Construa a cena de um domingo numa praça de cidade do interior. O sino chamando para a missa. Um casal de velhinhos, silenciosos, de mãos dadas, sentados no banco, de frente para o coreto. Na sombra de uma jaqueira, um balão de gás, vermelho, amarrado no carrinho empurrado pela mamãe. Uma menininha de vestidinho branco, com a boca lambuzada de sorvete, brincando com uma formiga no chão. Um cachorro deitado na grama com a cabeça entre as patas. Uma abelha escolhendo uma flor. Os vendedores de balão, sorvete e bolas agrupados na esquina da avenida. A cidade deve ter uns 30 mil habitantes. Tudo muito calmo e sereno como as nuvens brancas estacionadas no céu azul.
Pois a história em questão aconteceu na China e não aqui. Lá é tudo muito semelhante. Ou quase. A cidadezinha do interior deve ter uns 30 milhões de moradores, todos com os olhinhos semicerrados e falando uma língua que nós não entendemos. Provavelmente a plaça tenha uma igleja, um coleto e gente em plofusão. – isso é brincadeira de contador de histórias provocando leitores.
A praça de Chan Ti Li fica no topo da cidadezinha de Mo lan Go e está sempre lotada de gente. Precisaram colocar um placar luminoso limitando o número de pessoas.
HÁ VAGAS PARA DOIS ADULTOS E UMA CRIANÇA OU UM GORDO E UMA CRIANÇA.
A situação beirava o caos. Para aumentar a área útil aos cidadãos, o administrador do parque eliminou todos os espaços onde havia grama, substituiu-os por um cimentado verde. Quase todas as árvores foram retiradas. Em compensação plantou postes para que a população pudesse se revezar e praticar passeios noturnos.
Os recursos para a manutenção da praça provinham de máquinas de refrigerante adaptadas para grãos de milho. Por algumas moedas, se recebia um copo para alimentar pombas. Com o passar do tempo as aves sumiram, porque deixou de haver pista suficiente para pousos e decolagens.
Necessitando de caixa, o criativo administrador readaptou os caça-níqueis aos banheiros públicos. Logicamente a queixa dos usuários era esperada. Surpreendeu-se, porém, ao descobrir que a população, por falta de outro lugar para sentar, usava os banheiros para descansar as pernas.

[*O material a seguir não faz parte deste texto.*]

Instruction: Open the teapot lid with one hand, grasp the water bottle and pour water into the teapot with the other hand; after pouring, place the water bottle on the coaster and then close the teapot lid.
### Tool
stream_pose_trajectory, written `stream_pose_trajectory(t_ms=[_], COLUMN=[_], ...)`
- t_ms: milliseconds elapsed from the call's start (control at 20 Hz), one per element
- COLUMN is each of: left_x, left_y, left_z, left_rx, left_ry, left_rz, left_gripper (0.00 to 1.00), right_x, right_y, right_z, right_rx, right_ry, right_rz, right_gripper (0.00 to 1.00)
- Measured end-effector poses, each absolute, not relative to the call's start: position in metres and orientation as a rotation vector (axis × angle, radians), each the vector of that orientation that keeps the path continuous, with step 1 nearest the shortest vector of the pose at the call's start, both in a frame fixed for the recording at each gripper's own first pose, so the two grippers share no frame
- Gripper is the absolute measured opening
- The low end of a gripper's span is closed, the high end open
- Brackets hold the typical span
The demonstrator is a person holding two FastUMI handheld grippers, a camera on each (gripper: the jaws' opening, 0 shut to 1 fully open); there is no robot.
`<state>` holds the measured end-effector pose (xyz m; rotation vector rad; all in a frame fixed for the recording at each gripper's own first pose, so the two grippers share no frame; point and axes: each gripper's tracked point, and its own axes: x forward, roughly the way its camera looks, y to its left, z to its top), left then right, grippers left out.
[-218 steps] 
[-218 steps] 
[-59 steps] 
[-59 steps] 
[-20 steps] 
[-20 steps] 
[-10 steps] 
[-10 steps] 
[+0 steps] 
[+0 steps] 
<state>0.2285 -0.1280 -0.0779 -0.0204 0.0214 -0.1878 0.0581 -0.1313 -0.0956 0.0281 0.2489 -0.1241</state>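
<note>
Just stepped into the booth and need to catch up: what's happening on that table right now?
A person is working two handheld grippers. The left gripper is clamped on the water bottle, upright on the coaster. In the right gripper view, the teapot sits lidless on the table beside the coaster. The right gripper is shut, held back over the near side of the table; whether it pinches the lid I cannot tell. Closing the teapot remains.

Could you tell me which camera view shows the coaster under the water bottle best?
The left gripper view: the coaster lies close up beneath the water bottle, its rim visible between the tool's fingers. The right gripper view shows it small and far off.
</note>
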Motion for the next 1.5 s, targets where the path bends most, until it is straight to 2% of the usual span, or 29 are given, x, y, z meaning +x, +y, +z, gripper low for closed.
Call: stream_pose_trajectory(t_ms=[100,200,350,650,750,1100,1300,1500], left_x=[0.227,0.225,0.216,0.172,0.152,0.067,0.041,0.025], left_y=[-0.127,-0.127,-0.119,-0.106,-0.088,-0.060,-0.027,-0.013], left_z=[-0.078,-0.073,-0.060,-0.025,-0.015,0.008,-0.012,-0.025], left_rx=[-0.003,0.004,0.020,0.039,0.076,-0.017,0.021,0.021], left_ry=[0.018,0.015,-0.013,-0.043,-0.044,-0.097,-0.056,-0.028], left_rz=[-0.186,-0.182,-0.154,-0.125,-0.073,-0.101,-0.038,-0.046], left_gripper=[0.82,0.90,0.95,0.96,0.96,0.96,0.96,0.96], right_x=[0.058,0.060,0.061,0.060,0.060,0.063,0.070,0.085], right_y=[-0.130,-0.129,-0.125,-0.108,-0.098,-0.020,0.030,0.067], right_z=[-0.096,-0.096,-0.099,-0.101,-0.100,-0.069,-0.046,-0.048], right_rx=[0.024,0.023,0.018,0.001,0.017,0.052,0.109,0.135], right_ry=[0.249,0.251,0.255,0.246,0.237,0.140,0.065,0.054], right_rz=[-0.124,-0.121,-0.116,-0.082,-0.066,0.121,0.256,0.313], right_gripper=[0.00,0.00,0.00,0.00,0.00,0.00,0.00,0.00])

Empreendedor, rapidamente inventou bancos com limitadores de tempo. Da forma descrita no jornal. Mesmo contrariados, os habitantes da Shangdon sentaram-se. A novidade, entretanto, mudou hábitos de tal sorte que o ganancioso administrador despertou para mais uma forma de arrecadar dinheiro fácil: alugava pequenos fones de ouvido que emitiam sinais sonoros 30 segundos antes dos bancos cutucarem as bundas distraídas. Lucrou mais ainda no aluguel dos fones para a garotada que pagava mais e adorava saber, com antecedência, qual velhinho iria pular com pontudas cutucadas.
Texto não publicado no Correio Braziliense. Nem na Folha, no Globo, no Estado ou Zero Hora.
Outra notícia do Correio Braziliense provocou o terceiro conto semanal. Logo logo vários editores receberão os links para avaliar meu início remunerado no quadro dos colunistas. Sei que texto entregue após a hora é o mesmo que texto não escrito por isso sempre estará disponível antes das 18h das quartas-feiras.